Closer to being on-topic: if you open a few tabs to garish MySpace pages, that could bump your RAM and CPU numbers to new heights.
The Mozilla foundation is formed in 1998. Firefox is brought online on September 23, 2002. Human decisions are removed from web browsing and caching. Firefox begins to allocate memory at a geometric rate. It overflows the swap partition on March 19 2:25 pm, Pacific Time. In a panic, they try to pull the plug.
I’d be wary of using this to be honest. All it does is dump - every five seconds - the inactive pages from fast RAM into slow virtual memory, regardless of the RAM resource available. That’s got to slow things down. If RAM is tight Firefox will page out as needed anyway.
I haven’t noticed it any slower than before. Normally, I only have 4-5 tabs open at a time. For kicks this afternoon, after installing it, I opened tab after tab, and no issues.
But if I seem this happen, I suppose it uninstalls as simply as it installed, right?
There are a couple of reasons why Firefox 2 takes up huge amounts of memory. The major reason is that it caches pages (for the “Back / Forward” buttons) for a long time and isn’t too picky about how much memory it uses to do this. Another reason is that it keeps both a compressed and uncompressed version of images in memory. If you’ve got a tab open in the background that contains a bunch of images, then uncompressed versions of those images will remain in memory even if you haven’t viewed that tab for a long time.
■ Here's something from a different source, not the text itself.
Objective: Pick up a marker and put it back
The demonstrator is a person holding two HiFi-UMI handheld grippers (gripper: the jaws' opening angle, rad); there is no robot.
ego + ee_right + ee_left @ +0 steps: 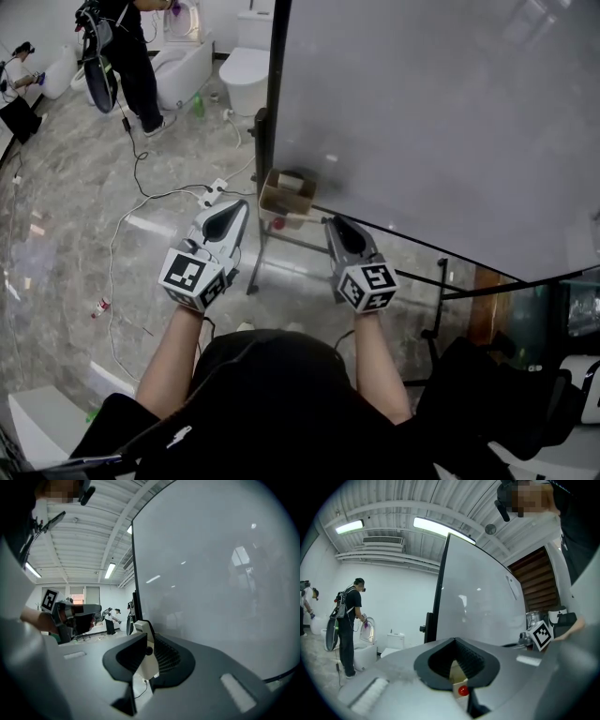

I haven’t used Firefox 3 yet myself, but the reviews of the Betas all agree that memory usage is greatly improved. They’ve changed things so that much of the cache will “expire” if not used after a set time. This includes the uncompressed versions of images. In fact, Firefox 3 Beta 4 uses less memory than either IE7 or Opera: (Link to Graph)
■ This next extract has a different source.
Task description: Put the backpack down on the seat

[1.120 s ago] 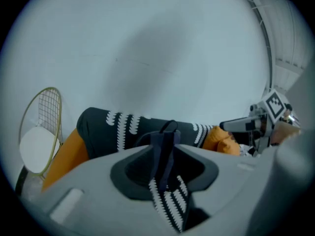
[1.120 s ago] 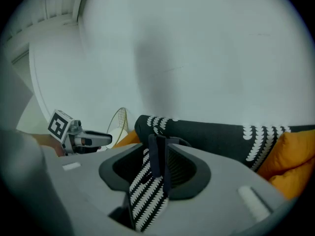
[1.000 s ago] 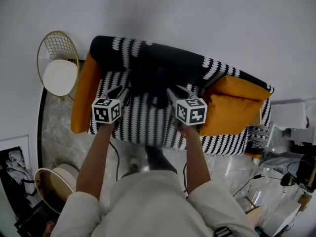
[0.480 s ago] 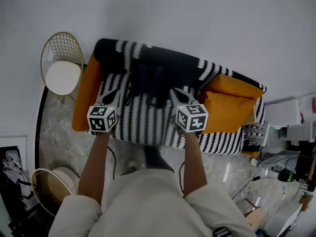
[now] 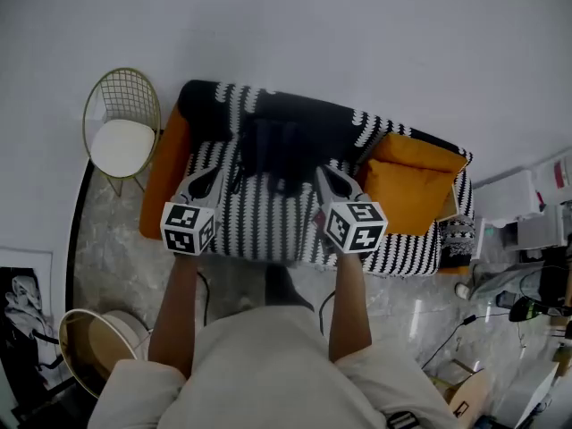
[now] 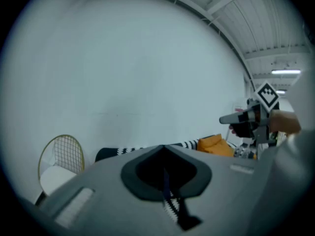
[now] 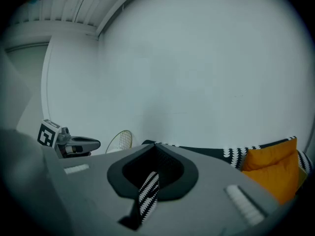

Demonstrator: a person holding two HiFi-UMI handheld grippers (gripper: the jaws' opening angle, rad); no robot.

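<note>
A black backpack (image 5: 272, 150) rests on the seat of a black-and-white patterned sofa (image 5: 259, 226), leaning against the backrest. My left gripper (image 5: 211, 173) is just left of the backpack and my right gripper (image 5: 327, 173) just right of it. Neither touches the backpack. Both are shut with nothing between the jaws. In the left gripper view the shut left gripper (image 6: 163, 148) hides the backpack, and only a slit of striped sofa shows. The right gripper view shows the same for the shut right gripper (image 7: 156, 146).
Orange cushions (image 5: 407, 186) fill the sofa's right end, with an orange armrest (image 5: 164, 172) at its left. A gold wire chair (image 5: 125, 137) stands left of the sofa against the white wall. A round basket (image 5: 94, 351) sits at lower left, and boxes and cables (image 5: 523, 239) at right.
Both grippers have drawn back from the backpack toward me, and their jaws have closed. The backpack stays on the seat.
</note>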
This is particularly interesting because Opera, which has a reputation for staying trim and efficient, has been popular in the mobile market. With a streamlined memory footprint, it’s possible that Firefox could be a real challenger in that area in the future.
Firefox 2 does increase its memory usage the longer it is running. But just closing it and restarting every few hours will release all that memory, and it will restart with a reasonable memory usage.
The “Session Restore” add on for Firefox makes this easier. It restores all your webpages & tabs when Firefox is restarted. So when you notice that things are getting slow, you just kill Firefox via the X button in the upper right corner, and then restart it again. It will come back with all your pages reopened in tabs, but taking a much smaller amount of memory.
I am eagerly awaiting the release of Firefox version 3, which from all reports is much better on memory usage.